She, like I, spent about 14 months in bed after her spouse passed away. We just have so much in common and we would have never come together if it hadn’t been for this organization. There are groups and forums for widows like “Born in the 90s” (which has only 7 members of, go figure), “Suddenly Widowed”, “Widowed without children”, you name it – there is a group. And these widows are incredibly supportive people. They want to be your friend. The motto of the organization is “For Widows, By Widows. We Get You.” Including my wonderful Penpal, I have found two others around my age. This program hosts a “Camp Widow” three times a year to bring together widows for a weekend of healing and support (and yes, I am going to two out of three of them). To have this network – this alone makes me feel less alone – like someone my age is dealing with such misery. There is a Ted Talk called “When Someone You Love Dies, There Is No Such Thing as Moving On.” She talks about this organization, Soaring Spirits International – and if you are recently widowed or in mourning, you might want to watch it. But I know for me, I couldn’t watch something like that during my first six months – or even 8 months. I am only just now (after one year) coming around to the grief books. Like I said, everyone is different. Some people want a solution really quickly – for me I am still mourning and unable to accept the life I lost. I still wake up thinking “this is my fucking life?” In the words of another young widow blogger, Olivia Arnold,

“I wish I had an answer but I don’t. I wish that it would stop but it doesn’t. I wish I was better at this “widow thing”  but I’m not. I’m tired. I’m grieving. I’m sad. I’m still a mix of all of it including the blurred lines in-between.”

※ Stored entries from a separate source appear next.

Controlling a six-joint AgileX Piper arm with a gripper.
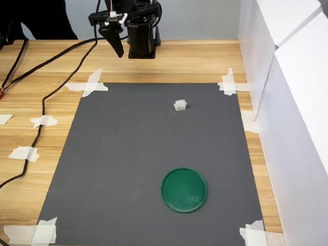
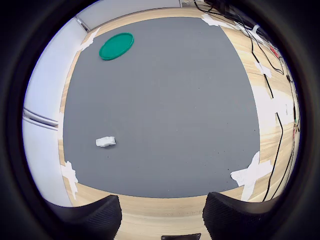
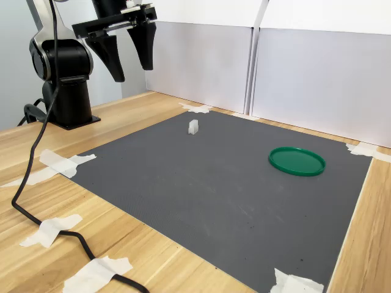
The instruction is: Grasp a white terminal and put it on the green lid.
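A matt, finely textured dark-grey rubbery mat (image 1: 122, 170) is lying on the pale, smooth-grained wooden bench (image 1: 39, 65). On the mat, the round green plastic lid (image 1: 184, 190) is showing a soft sheen, and the tiny white plastic terminal (image 1: 180, 105) is looking dull.

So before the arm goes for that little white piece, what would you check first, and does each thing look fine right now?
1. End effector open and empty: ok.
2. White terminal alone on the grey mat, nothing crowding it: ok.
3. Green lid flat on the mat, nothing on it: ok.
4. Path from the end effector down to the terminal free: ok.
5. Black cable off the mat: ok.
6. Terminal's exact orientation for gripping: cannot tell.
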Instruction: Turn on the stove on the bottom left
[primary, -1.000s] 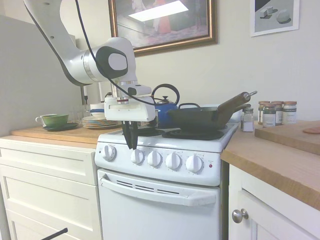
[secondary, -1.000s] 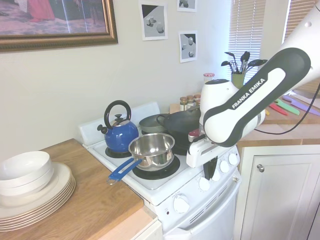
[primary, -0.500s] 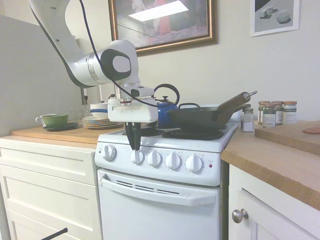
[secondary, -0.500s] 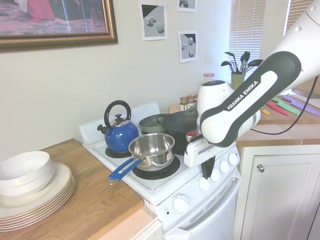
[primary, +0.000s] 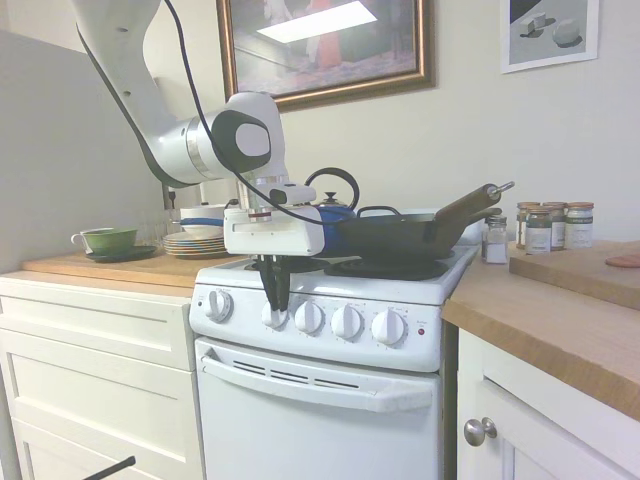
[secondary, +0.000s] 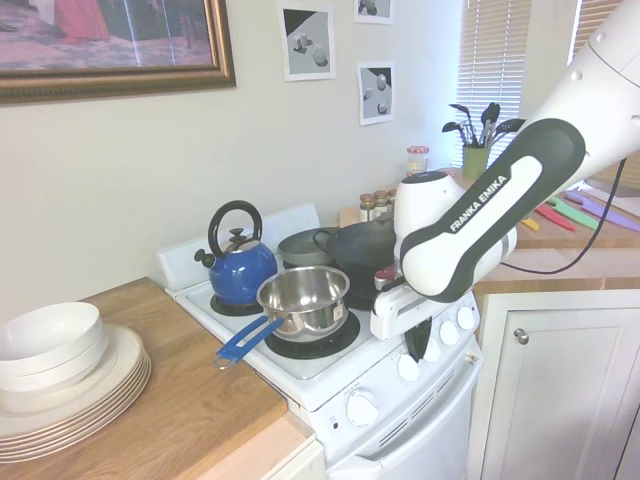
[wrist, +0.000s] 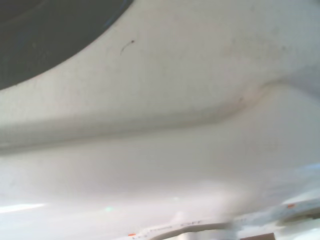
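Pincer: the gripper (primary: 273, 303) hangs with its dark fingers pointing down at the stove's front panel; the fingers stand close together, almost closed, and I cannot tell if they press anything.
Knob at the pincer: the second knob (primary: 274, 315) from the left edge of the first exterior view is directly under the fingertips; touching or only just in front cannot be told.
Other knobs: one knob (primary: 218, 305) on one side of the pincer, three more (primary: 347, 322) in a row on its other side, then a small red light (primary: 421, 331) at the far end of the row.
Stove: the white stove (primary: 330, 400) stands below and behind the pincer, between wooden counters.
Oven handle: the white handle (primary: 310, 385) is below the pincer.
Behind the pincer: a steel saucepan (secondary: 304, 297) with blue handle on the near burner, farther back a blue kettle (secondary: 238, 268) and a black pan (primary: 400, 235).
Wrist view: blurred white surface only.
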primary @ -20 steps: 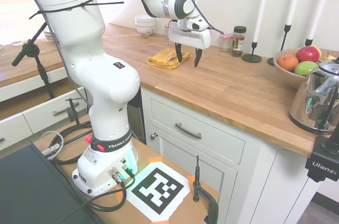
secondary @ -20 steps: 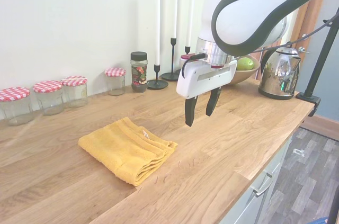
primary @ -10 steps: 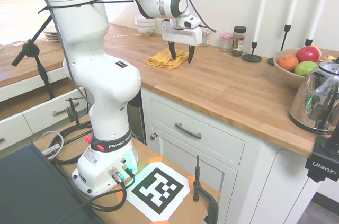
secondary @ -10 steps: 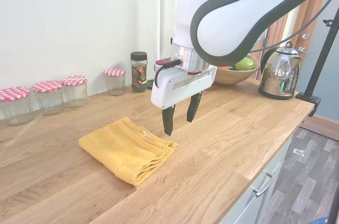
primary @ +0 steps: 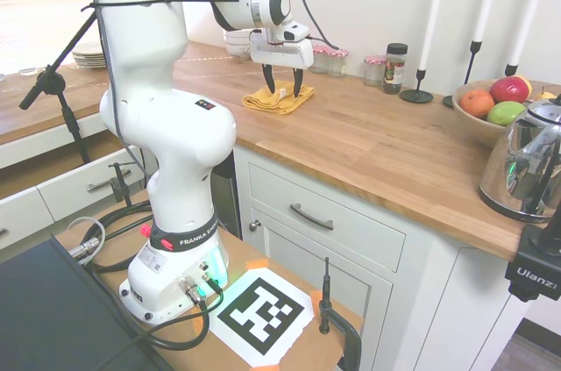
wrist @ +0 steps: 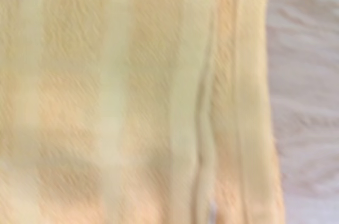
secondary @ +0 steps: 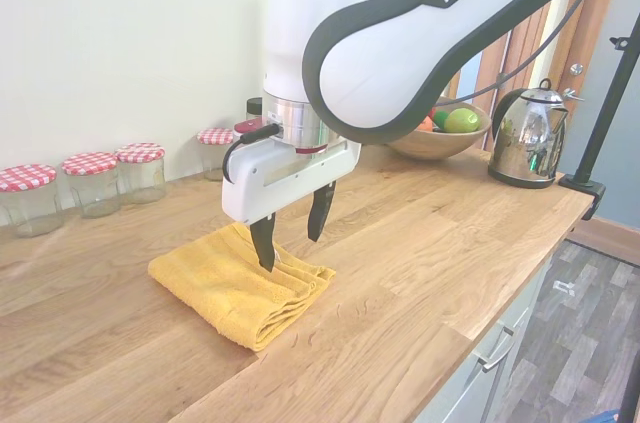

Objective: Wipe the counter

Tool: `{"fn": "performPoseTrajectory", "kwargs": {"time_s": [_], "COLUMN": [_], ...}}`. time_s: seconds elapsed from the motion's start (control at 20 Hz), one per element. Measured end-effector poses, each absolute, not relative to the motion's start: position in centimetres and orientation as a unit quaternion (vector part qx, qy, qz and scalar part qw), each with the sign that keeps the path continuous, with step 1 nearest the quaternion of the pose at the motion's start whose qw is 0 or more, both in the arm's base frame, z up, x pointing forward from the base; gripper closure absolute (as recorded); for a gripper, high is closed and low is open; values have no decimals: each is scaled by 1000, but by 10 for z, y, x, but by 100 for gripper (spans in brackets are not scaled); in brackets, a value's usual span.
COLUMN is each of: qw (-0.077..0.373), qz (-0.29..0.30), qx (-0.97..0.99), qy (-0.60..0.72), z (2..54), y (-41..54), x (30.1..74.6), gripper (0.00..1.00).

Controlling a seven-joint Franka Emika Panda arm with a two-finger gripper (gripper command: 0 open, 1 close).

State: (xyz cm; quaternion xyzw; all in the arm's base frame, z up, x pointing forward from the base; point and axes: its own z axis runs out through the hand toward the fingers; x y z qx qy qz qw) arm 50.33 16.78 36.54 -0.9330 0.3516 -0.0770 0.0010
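The counter [primary: 368,139] [secondary: 420,243] is a long brown butcher-block top on white cabinets. A folded yellow towel [primary: 277,99] [secondary: 235,283] lies flat on it. My gripper [primary: 283,89] [secondary: 293,238] hangs open just above the towel, one dark finger over the cloth and the other over its folded edge, nothing held. In the wrist view the yellow towel [wrist: 132,102] fills most of the picture, blurred, with a strip of the counter [wrist: 307,102] along one side.
Several jars with red-checked lids [secondary: 90,181] line the wall behind the towel. A spice jar [primary: 395,67], black candlesticks [primary: 417,90], a fruit bowl [primary: 495,108] and a steel kettle [primary: 526,165] [secondary: 525,148] stand further along. White bowls [primary: 240,40] sit at the far end.
My gripper has travelled along the counter from beside the towel to right over it and has come lower. The towel has not moved.
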Motion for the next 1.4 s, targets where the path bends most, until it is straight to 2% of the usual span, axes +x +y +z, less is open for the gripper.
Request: {"fn": "performPoseTrajectory", "kwargs": {"time_s": [1.05,1.1,1.4], "qw": [-14,-15,-24], "qz": [-85,-84,-73], "qx": [-932,-932,-932], "qy": [351,351,355], "z": [368,367,356], "y": [215,215,216], "x": [565,566,566], "gripper": [0,100,100]}}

This post feels so naked without mentioning a Jacob story. The whole reason behind this blog is him – to share him with the world – I want his memory to stay alive and reach as many people as it can – this isn’t a “healing journey” because… there is no true healing from grief in my opinion. Maybe moments of healing here and there, sure. My therapist says, “you just have to learn how to live in parallel with the grief, and I am sorry to be the bearer of bad news – but your grief is never going away. Ever. It might change form, but it will always be there.” And your grief is as big as your love was – and I loved Jacob so deeply and so unconditionally my grief covers the sun.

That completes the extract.